Dr Insel: When I got into the neuroscience of complex behavior, I was working at the cellular/behavioral level, while the NIMH was shifting gears and moving into molecular biology. At that point, it was made clear to me that the work I was doing was not work that the institute was going to fund, and I was quickly and not politely let go. I was fired.

Then, oddly enough, 8 years later, after a stint at Emory University where I set up a National Science Foundation center and a number of other things, I came back as the director of the same institute. Elias Zerhouni, then the head of the National Institutes of Health, recruited me. He asked me what it was like coming back. I said, "I'm coming back the same way I left when I was fired: with enthusiasm."

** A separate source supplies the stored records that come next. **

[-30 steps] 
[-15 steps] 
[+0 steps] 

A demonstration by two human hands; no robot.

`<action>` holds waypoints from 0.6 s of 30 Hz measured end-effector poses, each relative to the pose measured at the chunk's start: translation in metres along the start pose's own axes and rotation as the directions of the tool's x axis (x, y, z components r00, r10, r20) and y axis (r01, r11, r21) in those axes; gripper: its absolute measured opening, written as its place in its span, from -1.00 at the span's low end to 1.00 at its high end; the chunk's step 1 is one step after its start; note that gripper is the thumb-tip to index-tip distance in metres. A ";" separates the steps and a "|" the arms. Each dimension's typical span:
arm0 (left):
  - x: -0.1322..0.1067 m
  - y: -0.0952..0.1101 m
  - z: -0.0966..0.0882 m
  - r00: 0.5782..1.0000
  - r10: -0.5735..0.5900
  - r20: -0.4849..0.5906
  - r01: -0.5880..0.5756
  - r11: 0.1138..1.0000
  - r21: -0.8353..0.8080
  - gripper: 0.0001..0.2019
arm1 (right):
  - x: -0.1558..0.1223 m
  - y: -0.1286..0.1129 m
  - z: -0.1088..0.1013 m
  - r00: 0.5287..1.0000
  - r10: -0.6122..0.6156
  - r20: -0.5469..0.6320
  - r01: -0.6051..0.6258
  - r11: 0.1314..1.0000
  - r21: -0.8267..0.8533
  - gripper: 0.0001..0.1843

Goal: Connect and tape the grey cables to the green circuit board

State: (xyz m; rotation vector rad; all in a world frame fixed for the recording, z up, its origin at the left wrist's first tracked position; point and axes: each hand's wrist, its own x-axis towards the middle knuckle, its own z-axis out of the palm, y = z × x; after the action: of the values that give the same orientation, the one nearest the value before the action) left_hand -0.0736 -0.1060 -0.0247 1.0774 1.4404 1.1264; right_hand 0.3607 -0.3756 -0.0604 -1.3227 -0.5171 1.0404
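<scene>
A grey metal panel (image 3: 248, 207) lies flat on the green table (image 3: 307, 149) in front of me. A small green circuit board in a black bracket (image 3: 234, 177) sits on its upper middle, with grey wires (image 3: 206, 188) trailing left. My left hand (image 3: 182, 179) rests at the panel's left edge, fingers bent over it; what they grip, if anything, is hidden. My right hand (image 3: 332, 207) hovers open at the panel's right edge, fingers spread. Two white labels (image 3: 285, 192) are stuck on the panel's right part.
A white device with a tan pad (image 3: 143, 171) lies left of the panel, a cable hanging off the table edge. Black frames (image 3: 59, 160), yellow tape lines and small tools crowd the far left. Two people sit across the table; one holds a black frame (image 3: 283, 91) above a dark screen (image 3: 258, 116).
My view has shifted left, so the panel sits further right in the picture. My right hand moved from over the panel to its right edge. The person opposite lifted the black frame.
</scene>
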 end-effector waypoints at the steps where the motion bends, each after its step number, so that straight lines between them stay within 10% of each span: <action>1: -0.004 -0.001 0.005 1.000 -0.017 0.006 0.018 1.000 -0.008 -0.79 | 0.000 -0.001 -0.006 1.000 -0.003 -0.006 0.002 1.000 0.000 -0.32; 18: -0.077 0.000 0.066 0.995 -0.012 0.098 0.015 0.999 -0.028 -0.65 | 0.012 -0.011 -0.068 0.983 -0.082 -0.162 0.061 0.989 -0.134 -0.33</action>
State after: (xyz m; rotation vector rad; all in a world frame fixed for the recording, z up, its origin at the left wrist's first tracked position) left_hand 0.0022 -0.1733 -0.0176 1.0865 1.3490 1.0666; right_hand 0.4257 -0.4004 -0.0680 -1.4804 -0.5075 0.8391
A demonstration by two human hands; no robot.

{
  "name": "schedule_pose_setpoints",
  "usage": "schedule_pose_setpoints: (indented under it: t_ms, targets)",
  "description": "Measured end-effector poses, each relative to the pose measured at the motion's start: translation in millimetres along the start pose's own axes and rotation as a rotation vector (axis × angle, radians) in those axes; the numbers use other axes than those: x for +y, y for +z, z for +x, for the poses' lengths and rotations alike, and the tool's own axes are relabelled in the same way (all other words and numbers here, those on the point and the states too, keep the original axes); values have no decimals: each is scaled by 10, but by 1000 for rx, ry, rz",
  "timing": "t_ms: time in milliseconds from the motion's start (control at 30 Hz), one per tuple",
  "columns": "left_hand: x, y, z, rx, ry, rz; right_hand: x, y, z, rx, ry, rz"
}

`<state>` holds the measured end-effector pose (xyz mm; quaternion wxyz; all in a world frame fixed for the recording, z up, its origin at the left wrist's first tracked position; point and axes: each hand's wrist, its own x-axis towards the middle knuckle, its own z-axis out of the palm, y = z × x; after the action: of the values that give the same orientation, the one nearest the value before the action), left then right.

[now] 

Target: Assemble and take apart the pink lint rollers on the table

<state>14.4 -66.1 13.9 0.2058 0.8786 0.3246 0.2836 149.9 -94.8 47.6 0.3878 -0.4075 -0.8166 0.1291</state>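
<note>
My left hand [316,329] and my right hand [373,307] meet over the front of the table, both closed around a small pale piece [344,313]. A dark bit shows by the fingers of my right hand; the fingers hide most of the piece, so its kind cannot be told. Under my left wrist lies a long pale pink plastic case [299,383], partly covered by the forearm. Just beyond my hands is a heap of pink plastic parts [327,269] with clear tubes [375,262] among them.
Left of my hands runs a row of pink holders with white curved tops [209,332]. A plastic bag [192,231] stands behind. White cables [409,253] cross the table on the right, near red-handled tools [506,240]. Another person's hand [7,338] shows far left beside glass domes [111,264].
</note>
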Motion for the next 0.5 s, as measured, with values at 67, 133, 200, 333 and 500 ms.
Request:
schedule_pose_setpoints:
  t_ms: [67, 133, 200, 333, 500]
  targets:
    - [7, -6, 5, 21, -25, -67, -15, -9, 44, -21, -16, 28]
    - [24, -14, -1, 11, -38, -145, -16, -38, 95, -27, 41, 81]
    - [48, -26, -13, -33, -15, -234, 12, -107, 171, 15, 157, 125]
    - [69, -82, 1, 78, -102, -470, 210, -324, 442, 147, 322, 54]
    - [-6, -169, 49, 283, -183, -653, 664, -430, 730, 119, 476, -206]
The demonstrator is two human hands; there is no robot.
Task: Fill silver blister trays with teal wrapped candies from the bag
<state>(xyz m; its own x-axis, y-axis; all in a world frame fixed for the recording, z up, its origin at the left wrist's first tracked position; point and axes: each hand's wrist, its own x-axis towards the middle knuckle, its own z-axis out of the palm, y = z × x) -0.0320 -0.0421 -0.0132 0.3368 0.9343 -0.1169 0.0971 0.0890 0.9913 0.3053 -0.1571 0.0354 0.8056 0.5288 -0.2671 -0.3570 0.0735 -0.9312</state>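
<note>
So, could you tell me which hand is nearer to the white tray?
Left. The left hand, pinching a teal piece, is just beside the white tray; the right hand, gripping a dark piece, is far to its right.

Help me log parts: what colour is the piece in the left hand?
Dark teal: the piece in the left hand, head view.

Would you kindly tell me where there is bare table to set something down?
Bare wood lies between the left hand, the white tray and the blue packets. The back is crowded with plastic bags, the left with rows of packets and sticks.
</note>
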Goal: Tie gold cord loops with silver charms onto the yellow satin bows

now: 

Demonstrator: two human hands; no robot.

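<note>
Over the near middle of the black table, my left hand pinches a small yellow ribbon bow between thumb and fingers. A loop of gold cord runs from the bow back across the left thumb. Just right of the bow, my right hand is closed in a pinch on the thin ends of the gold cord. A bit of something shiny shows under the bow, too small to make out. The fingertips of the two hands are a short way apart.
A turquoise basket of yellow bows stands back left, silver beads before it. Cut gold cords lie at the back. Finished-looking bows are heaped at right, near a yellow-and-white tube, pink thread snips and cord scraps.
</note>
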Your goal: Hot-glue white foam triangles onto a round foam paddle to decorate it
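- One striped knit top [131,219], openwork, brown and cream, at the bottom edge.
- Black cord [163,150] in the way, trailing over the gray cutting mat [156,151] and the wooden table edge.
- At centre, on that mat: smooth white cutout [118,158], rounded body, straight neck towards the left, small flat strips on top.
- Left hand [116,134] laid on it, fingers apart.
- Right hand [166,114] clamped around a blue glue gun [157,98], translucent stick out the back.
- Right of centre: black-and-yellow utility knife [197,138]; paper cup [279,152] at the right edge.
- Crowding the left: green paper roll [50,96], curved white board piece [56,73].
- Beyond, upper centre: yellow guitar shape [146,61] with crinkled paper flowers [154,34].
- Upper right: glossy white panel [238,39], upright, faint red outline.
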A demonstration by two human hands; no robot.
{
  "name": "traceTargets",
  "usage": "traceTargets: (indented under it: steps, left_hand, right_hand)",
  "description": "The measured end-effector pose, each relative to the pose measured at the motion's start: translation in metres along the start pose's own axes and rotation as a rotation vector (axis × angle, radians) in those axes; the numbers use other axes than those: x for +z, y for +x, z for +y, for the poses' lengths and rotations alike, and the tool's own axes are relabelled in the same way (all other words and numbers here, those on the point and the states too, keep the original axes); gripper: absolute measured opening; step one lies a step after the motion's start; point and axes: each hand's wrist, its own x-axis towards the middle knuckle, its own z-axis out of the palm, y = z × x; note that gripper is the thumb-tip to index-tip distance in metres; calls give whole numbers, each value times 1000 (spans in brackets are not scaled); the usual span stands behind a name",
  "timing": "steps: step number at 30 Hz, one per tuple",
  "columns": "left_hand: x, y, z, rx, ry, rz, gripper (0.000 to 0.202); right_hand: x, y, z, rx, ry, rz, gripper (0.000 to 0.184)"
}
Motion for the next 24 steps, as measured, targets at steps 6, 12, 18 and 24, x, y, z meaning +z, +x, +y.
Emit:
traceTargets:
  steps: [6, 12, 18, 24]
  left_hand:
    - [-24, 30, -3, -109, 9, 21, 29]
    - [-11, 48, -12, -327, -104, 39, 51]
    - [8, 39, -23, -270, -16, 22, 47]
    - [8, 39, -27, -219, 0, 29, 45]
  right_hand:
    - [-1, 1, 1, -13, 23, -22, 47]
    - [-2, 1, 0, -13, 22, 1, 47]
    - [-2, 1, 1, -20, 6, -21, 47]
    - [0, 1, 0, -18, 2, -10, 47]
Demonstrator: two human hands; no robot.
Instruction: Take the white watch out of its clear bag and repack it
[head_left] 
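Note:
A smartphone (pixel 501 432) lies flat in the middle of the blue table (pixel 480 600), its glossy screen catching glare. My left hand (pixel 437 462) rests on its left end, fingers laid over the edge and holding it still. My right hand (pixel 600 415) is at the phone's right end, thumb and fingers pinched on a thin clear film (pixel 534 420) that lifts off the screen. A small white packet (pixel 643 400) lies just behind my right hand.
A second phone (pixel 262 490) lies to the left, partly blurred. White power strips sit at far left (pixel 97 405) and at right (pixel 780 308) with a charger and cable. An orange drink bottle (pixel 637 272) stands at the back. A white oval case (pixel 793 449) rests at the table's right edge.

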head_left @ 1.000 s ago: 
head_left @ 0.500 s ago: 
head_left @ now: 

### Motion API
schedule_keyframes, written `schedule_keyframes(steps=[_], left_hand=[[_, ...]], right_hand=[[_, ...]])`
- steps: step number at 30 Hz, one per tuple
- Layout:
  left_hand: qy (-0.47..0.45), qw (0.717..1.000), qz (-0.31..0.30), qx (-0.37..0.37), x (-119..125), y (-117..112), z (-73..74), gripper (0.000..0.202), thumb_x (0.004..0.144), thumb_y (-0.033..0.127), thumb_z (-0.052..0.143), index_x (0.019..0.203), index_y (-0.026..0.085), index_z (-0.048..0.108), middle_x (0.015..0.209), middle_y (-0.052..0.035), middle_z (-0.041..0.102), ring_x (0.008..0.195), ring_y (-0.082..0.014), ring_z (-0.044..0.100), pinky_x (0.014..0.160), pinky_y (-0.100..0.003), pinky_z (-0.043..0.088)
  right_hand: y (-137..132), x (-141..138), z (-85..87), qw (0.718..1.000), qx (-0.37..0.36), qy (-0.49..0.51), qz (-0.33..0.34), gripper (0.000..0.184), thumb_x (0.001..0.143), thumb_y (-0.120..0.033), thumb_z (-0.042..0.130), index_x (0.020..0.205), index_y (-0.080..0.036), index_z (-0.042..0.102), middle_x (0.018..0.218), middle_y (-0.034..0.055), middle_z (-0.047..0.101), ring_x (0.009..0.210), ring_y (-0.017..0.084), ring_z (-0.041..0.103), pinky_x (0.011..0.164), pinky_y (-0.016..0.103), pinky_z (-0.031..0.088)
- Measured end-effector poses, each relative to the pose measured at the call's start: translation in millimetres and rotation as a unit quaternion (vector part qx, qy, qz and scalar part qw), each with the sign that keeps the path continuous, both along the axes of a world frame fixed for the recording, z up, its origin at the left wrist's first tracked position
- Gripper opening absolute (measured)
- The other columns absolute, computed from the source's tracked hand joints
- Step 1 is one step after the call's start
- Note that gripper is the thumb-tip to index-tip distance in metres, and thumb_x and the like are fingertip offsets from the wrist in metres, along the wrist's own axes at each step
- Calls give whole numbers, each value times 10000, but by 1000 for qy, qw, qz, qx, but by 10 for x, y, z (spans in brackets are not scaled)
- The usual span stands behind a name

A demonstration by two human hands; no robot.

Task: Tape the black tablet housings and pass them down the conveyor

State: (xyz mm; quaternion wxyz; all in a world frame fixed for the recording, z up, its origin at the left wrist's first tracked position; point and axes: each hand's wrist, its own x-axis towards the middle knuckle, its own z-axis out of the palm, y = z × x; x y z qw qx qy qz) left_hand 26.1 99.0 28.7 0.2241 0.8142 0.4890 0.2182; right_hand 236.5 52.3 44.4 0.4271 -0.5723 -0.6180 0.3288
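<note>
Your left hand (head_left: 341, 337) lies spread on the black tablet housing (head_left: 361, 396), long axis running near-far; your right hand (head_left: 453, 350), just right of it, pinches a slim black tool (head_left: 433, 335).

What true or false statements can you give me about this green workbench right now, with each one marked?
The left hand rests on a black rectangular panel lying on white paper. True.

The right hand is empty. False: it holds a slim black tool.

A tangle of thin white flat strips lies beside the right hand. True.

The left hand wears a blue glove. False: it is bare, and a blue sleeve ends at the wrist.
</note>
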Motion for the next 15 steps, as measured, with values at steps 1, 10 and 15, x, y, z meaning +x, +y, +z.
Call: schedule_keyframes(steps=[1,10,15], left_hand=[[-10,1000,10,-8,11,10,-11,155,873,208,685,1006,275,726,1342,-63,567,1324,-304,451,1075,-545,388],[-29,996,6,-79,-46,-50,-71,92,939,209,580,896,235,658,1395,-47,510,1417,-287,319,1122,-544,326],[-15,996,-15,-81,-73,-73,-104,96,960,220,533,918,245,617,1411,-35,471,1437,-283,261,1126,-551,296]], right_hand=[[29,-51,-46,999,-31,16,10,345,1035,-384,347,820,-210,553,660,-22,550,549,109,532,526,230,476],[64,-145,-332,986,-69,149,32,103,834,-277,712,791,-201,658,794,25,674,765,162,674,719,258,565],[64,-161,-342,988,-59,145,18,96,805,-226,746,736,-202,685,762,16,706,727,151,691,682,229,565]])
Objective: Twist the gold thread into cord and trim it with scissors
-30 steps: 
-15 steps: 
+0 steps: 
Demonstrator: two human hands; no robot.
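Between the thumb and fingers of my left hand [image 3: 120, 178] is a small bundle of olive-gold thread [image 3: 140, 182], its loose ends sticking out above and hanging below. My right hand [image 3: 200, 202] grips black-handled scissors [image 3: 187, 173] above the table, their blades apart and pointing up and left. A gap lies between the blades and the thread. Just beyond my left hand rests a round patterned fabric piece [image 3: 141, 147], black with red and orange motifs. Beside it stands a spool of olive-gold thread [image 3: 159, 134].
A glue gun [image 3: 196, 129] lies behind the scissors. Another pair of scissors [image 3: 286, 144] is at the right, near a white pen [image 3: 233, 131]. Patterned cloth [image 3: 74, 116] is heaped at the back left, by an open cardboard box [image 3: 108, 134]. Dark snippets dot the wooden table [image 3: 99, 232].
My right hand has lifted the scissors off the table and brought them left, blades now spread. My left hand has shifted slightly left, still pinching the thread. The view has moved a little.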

After being away from psychiatry for 20 years, neuroscience had grown a lot. Now the opportunity was there, with the revolution in genomics and imaging; our increasing understanding of neural circuits; and our growing ability to study mouse, monkey, and human brains. I thought this could be the time to work on that original mission of building that bridge between brain and mind.

It took 13 years to "move the cheese" within NIMH, to try to get people thinking about this in a deep way. It was a spectacular period; we saw so much happen.

Dr Topol: I watched the influence you had with respect to emphasizing genomics and taking a whole new approach to mental health. You challenged the psychiatric community on the Diagnostic and Statistical Manual of Mental Disorders, fifth edition (DSM-5). Why was it off-track?

Dr Insel: A real problem for psychiatry has been the lack of biomarkers, and our diagnostics have been built upon mostly subjective reports. The DSM is essentially a consensus document, with master clinicians getting together and voting on what criteria we should use as classifiers for major depressive disorder, or for posttraumatic stress disorder (PTSD), and so on. This process never included any biology or any kind of objective measures other than the consensus.

But I have to say, it worked quite well. I was around before we had a DSM, so I saw that this at least gave us a dictionary. It gave us a common language in which every term was defined, and that was a huge kind of progress. I was part of that original process when we formulated the DSM in 1983, and it transformed the field, but by 2010 we should have been able to do a little better than that. My concern was that we were putting out yet another edition of the same manual without having changed the paradigm at all.

Dr Topol: Your idea didn't go over well.

Dr Insel: It was definitely contentious. To be clear, I didn't have anything better to offer. All I said was, I get it: You need the money. It is an American Psychiatric Association publication, and I get that there is value in publishing it. It is like any other product. You have to revise it every now and then, similar to getting a new iPhone®. This is a great way to bring in some additional revenue.

But let's be honest about it. In terms of where we are 25 years later, we still do not have the data we need to be able to do this in a more objective, scientific way. Why don't we collect those data?

Until we fix the diagnostic system, we probably will not be able to fix the therapeutics.

In 2008, we set up the Research Domain Criteria project, which was not a replacement for the DSM. It is a framework for research that tells us what kind of data we will need if we want to revise the way we do diagnostics. By the way, until we fix the diagnostic system, we probably will not be able to fix the therapeutics. We have to get this right. That led to this great debate within the field. Ultimately, I was reassured; most people have agreed that this is a problem.

Dr Topol: Over time, I believe there has been wide acceptance. You made the right call there. Now the question is how to get there.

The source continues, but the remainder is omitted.